--- Task to complete ---
Below is a listing; repeat exactly the lines from the one containing "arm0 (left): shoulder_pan" to the one containing "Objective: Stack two", both included.

--- Material provided ---

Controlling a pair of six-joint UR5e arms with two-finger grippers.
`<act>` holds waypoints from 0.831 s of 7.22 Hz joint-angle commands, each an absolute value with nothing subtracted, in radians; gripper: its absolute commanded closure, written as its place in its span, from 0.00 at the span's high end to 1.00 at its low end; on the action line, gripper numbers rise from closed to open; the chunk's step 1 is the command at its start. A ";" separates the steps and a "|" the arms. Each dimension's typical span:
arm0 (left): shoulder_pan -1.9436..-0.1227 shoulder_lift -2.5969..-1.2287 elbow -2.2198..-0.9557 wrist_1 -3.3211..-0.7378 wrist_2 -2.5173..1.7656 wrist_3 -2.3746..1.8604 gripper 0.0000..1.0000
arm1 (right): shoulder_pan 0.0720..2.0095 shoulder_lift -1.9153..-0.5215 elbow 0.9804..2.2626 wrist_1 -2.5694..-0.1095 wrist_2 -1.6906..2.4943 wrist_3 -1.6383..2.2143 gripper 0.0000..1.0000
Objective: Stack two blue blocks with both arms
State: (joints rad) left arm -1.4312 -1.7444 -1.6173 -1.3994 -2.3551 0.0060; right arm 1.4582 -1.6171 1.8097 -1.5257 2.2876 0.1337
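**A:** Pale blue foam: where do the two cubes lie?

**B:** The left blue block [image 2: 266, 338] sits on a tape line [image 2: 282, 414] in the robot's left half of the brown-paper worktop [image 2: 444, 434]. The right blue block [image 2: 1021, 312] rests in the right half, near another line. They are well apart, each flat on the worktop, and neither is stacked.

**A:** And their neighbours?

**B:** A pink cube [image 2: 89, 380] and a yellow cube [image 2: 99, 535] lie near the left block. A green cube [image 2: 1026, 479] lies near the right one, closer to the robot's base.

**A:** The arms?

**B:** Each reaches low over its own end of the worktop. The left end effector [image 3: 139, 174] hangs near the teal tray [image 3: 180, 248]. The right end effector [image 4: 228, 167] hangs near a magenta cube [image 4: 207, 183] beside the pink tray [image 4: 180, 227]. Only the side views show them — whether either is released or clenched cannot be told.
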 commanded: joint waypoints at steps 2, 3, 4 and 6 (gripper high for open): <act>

--- Answer ---
arm0 (left): shoulder_pan -1.9436..-0.1227 shoulder_lift -2.5969..-1.2287 elbow -2.2198..-0.9557 wrist_1 -3.3211..-0.7378 wrist_2 -2.5173..1.7656 wrist_3 -2.3746..1.8604 gripper 0.0000..1.0000
arm1 (right): shoulder_pan 0.0720..2.0095 shoulder_lift -1.9153..-0.5215 elbow 0.9804..2.2626 wrist_1 -2.5694..-0.1095 wrist_2 -1.6906..2.4943 wrist_3 -1.6383..2.2143 gripper 0.0000..1.0000
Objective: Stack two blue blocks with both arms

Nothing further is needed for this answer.